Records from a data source
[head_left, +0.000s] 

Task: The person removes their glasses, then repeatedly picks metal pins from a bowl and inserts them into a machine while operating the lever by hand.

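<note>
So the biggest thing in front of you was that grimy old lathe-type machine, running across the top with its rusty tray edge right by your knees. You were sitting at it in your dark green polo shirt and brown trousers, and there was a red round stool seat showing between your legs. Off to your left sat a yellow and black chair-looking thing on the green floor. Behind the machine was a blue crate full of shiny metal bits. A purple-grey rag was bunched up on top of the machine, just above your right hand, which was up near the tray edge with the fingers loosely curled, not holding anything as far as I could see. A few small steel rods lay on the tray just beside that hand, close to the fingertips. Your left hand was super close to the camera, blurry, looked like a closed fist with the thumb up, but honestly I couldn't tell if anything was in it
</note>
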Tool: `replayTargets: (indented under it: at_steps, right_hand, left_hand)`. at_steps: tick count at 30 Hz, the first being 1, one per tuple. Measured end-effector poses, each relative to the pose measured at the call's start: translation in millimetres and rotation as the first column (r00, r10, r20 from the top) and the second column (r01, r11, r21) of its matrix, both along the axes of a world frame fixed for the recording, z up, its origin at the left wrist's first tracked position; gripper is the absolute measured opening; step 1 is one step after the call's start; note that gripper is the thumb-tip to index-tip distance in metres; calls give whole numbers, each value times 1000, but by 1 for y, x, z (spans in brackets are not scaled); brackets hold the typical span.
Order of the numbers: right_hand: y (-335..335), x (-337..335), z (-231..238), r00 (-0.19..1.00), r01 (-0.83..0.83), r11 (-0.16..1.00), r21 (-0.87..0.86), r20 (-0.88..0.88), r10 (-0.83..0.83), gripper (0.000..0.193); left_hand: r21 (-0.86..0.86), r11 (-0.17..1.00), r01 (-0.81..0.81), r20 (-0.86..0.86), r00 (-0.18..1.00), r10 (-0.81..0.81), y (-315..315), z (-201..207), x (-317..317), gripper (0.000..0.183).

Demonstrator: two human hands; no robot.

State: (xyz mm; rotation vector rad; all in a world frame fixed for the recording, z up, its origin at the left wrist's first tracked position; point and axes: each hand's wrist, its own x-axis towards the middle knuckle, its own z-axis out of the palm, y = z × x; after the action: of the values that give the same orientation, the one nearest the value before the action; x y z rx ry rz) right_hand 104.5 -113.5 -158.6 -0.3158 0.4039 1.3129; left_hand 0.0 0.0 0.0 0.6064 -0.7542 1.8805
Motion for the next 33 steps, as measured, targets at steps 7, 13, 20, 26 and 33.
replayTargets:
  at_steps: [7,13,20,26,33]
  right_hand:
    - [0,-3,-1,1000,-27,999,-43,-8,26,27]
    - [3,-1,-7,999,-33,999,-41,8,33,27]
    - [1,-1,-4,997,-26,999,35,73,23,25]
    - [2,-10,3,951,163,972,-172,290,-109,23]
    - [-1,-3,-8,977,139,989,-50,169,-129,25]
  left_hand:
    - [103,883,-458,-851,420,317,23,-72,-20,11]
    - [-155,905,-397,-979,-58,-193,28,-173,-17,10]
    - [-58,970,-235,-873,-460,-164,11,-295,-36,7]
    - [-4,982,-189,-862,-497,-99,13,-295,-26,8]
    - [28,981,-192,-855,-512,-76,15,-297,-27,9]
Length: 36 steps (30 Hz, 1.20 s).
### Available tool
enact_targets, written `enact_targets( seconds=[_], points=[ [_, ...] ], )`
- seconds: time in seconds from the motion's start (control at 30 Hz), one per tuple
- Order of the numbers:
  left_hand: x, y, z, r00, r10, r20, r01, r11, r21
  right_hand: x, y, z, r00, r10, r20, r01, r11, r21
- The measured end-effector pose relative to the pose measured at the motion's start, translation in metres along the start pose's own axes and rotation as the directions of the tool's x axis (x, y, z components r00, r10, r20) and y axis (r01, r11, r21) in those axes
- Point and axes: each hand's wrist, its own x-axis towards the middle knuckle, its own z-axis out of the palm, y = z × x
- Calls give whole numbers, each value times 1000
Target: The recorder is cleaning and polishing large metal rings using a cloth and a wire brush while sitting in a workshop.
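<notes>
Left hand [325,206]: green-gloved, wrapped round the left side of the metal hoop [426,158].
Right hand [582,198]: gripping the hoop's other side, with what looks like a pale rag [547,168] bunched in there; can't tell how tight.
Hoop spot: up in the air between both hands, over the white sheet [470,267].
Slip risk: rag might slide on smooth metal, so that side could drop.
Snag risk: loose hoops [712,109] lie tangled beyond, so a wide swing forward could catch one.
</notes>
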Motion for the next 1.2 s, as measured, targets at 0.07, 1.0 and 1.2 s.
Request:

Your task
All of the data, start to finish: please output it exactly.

Result of the exercise
[head_left, +0.000s] 

Task: The person removes their glasses, then repeatedly picks metal pins from a bowl and inserts them into a machine while operating the lever by hand.

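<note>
So the biggest thing in front of you was that grimy old lathe-type machine, running across the top with its rusty tray edge right by your knees. You were sitting at it in your dark green polo shirt and brown trousers, and there was a red round stool seat showing between your legs. Off to your left sat a yellow and black chair-looking thing on the green floor. Behind the machine was a blue crate full of shiny metal bits. A purple-grey rag was bunched up on top of the machine, just above your right hand, which was up near the tray edge with the fingers loosely curled, not holding anything as far as I could see. A few small steel rods lay on the tray just beside that hand, close to the fingertips. Your left hand was super close to the camera, blurry, looked like a closed fist with the thumb up, but honestly I couldn't tell if anything was in it
</note>
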Tool: `replayTargets: (indented under it: at_steps, right_hand, left_hand)`. at_steps: tick count at 30 Hz, the first being 1, one per tuple. Measured end-effector poses, each relative to the pose measured at the call's start: translation in millimetres and rotation as the first column (r00, r10, r20 from the top) and the second column (r01, r11, r21) of its matrix, both along the axes of a world frame fixed for the recording, z up, its origin at the left wrist's first tracked position; gripper is the absolute measured opening; step 1 is one step after the call's start; note that gripper is the thumb-tip to index-tip distance in metres; calls give whole numbers, each value times 1000, but by 1 for y, x, z (spans in brackets are not scaled); brackets hold the typical span.
Order of the numbers: right_hand: y (-335..335), x (-337..335), z (-231..238), r00 (-0.19..1.00), r01 (-0.83..0.83), r11 (-0.16..1.00), r21 (-0.87..0.86), r20 (-0.88..0.88), r10 (-0.83..0.83), gripper (0.000..0.193); left_hand: r21 (-0.86..0.86), r11 (-0.17..1.00), r01 (-0.81..0.81), r20 (-0.86..0.86), r00 (-0.18..1.00), r10 (-0.81..0.81), y (-315..315), z (-201..207), x (-317..317), gripper (0.000..0.183).

Demonstrator: two human hands; no robot.

State: (xyz mm; rotation vector rad; all in a world frame fixed for the recording, z up, its origin at the left wrist's first tracked position; point and axes: each hand's wrist, its own x-axis towards the middle knuckle, its own z-axis out of the palm, y = z × x; after the action: of the values that give the same orientation, the one nearest the value before the action; x y z rx ry rz) right_hand 104.5 -113.5 -158.6 -0.3158 0.4039 1.3129; left_hand 0.0 0.0 0.0 0.6064 -0.7542 1.8805
Motion for the next 33 steps, as measured, targets at steps 7, 13, 20, 26 and 33.
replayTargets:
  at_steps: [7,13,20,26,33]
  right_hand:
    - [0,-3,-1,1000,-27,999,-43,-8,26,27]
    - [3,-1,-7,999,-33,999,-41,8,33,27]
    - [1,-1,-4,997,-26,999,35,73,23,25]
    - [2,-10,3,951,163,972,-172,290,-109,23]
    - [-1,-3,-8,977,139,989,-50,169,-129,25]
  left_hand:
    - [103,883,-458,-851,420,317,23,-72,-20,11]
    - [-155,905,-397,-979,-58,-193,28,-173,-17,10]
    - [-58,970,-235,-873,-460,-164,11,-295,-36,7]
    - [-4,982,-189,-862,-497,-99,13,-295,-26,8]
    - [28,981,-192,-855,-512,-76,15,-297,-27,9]
Length: 36 steps (30 Hz, 1.20 s).
### Available tool
enact_targets, written `enact_targets( seconds=[_], points=[ [_, ...] ], )`
- seconds: time in seconds from the motion's start (control at 30 Hz), one per tuple
- Order of the numbers:
  left_hand: x, y, z, r00, r10, r20, r01, r11, r21
  right_hand: x, y, z, r00, r10, r20, r01, r11, r21
- The measured end-effector pose relative to the pose measured at the motion's start, translation in metres along the start pose's own axes and rotation as the directions of the tool's x axis (x, y, z components r00, r10, r20) and y axis (r01, r11, r21) in those axes
- Point and axes: each hand's wrist, its own x-axis towards the middle knuckle, its own z-axis out of the palm, y = z × x
- Calls give whole numbers, each value times 1000
Target: The recorder is cleaning and polishing large metal rings using a cloth and a wire brush while sitting in a workshop.
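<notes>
Left hand [325,206]: green-gloved, wrapped round the left side of the metal hoop [426,158].
Right hand [582,198]: gripping the hoop's other side, with what looks like a pale rag [547,168] bunched in there; can't tell how tight.
Hoop spot: up in the air between both hands, over the white sheet [470,267].
Slip risk: rag might slide on smooth metal, so that side could drop.
Snag risk: loose hoops [712,109] lie tangled beyond, so a wide swing forward could catch one.
</notes>
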Motion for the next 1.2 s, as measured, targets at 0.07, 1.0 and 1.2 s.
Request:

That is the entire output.